No, not quite. For one, though many Member families do go on vacation during August, Members also spend a lot of time with their constituents at a plethora of events. Both individual citizens and public interest groups recognize August recess events as valuable opportunities to speak with Members. For instance, the American Farm Bureau Federation published a blog post the title of which says it all: “August Recess, Prime Time for Grassroots in Action.” Among the most significant of the August, recess events are the time-honored townhall meetings, public forums where they discuss important policy issues. Townhall meetings, whether in August or other times of the year, can be incredibly contentious, especially in years when Congress is considering majorly controversial legislation. For instance, in August 2009, they got rowdy in response to the Democrats’ efforts to pass Obamacare. In August 2017, healthcare policy sparked similar protests, but this time they were aimed at Republicans, who then controlled both Chambers and the White House and were attempting to repeal and replace Obamacare. “In this small southeast Wisconsin town [of Racine] on Lake Michigan, the Speaker [Paul Ryan] received the same kind of treatment as other congressional Republican [sic] facing unhappy crowds at town halls,” one article read. Facing angry constituents? That does not sound much like a vacation.

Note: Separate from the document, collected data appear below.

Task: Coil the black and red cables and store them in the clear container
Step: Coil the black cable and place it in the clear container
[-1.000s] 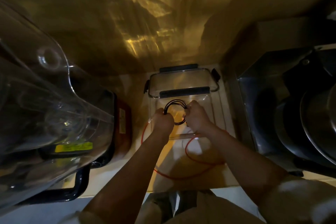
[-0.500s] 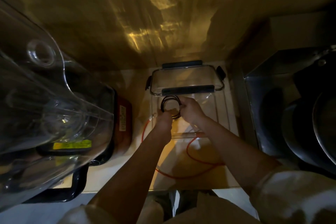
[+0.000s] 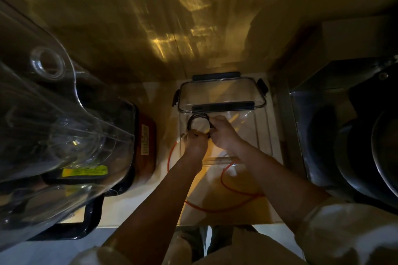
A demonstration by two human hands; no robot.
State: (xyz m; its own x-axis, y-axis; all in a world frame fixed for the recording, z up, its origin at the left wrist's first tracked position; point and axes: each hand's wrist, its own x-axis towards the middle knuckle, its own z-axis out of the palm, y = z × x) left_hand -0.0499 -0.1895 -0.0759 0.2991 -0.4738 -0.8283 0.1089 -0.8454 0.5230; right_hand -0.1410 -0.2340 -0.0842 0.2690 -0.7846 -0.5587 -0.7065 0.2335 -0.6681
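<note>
The black cable is wound into a small round coil, held over the open clear container on the counter. My left hand grips the coil's near-left side and my right hand grips its right side. The red cable lies loose on the counter, looping from the container's left side around its near edge and under my arms. The container's clear lid with black clips leans at the far side.
A large clear blender jug on a black base fills the left. A dark red box stands beside it. Dark pans sit in a sink at the right. The counter's front edge runs below my forearms.
Both hands have moved the black coil a little away from me, deeper over the container toward the lid. The coil looks tighter and smaller. The red cable has not moved.
</note>
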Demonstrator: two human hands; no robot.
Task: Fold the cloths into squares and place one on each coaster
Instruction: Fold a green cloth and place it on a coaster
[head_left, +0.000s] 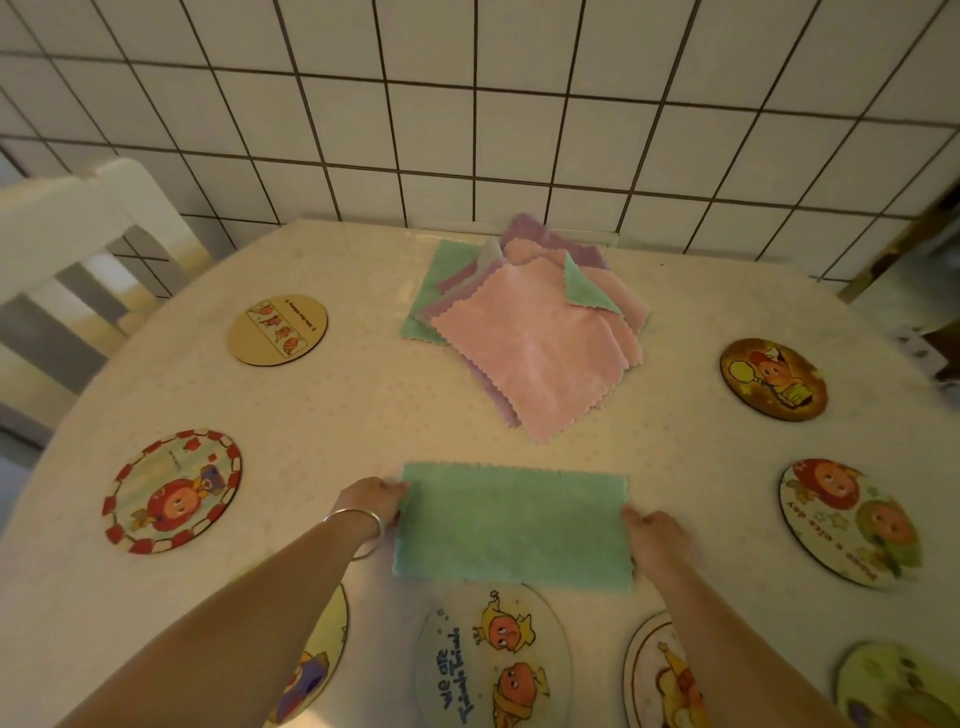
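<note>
Head view: green cloth (511, 525) lies flat on table (363, 415), a rectangle w/ long axis running left-right, near the front edge. Left hand (371, 501) pinches its far-left corner; right hand (655, 535) is at the right edge, prob. gripping it, fingers blurred. Cloth pile (530, 322) sits behind, well apart. Round coasters (174, 491) ring the table, none covered.

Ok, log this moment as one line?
stage: folding | green cloth: rectangle, not square | left hand: at left edge | right hand: at right edge | coasters: all bare
</note>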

It’s not for nothing that the House calls the recess a “district work period” and the Senate calls it a “state work period.”

In addition to meeting with constituents in August, Members may actually find the recess cut short due to business in DC. For instance, on August 6 this year—a Saturday!—the Senate met to consider reconciliation legislation that was a major priority for the Democrats. They also confirmed a couple of nominees for Executive Branch posts. Not to be outdone, the Speaker called the House in for a session on August 12, a Friday, to pass the reconciliation bill the Senate passed on August 6. (Though, for many House Members, that will not require them to come back to Washington since the Chamber allows for proxy voting during the coronavirus pandemic. The House Clerk lists over 160 letters from Members—over a third of the House—designating a colleague to cast their vote via proxy.) Nor is this the first time that leadership has kept Congress in DC during times Members would be traditionally back in their states and districts. In 2018, then-Senate Majority Leader Mitch McConnell canceled much of the August recess for the Upper Chamber so they could confirm nominees for Executive and Judicial Branch positions. Several GOP colleagues reportedly urged McConnell to do this, but one publication noted, “Privately, some Republicans are worried that canceling the August recess will become a regular occurrence.” In the end, the Senate met only on eight days in five weeks.

Despite the handful of days that Congress has been in session in August in the last few years, Members and their families do not need to worry too much about it disappearing entirely. The opportunity to spend an extended time with family and constituents makes it particularly appealing for Members. So it will only be canceled or cut short for an especially compelling political reason. The August recess is a congressional reform that will last for the foreseeable future.

Mark Strand is the President of the Congressional Institute and Timothy Lang is the research director. The Sausage Factory blog is a Congressional Institute project dedicated to explaining parliamentary procedure, Congressional politics, and other issues pertaining to the Legislative Branch.